What you give back should be exactly the opening lines of the data, ending with the line that contains "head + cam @" and including it.

*** DATA Section Begins ***

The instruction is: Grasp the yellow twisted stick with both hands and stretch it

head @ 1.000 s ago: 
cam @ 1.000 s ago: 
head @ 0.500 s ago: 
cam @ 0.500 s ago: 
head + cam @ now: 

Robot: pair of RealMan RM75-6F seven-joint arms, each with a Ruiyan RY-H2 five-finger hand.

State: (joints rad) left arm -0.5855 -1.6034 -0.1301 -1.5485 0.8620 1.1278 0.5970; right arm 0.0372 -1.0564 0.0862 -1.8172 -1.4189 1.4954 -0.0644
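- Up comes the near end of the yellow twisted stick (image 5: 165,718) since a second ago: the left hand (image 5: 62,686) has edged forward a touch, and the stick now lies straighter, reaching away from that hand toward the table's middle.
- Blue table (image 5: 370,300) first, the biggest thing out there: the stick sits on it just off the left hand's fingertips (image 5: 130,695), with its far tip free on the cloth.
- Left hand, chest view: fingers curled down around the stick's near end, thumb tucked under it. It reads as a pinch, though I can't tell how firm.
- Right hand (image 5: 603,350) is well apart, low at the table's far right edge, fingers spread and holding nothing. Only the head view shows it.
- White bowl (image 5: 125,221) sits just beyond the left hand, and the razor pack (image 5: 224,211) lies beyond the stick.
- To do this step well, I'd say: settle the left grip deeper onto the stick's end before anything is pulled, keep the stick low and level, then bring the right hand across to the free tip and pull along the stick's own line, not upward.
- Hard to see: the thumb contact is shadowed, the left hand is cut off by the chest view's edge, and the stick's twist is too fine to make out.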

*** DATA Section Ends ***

RESULT OF THE TASK -
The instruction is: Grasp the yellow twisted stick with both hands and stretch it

head @ 1.000 s ago: 
cam @ 1.000 s ago: 
head @ 0.500 s ago: 
cam @ 0.500 s ago: 
head + cam @ now: 

That is the complete answer.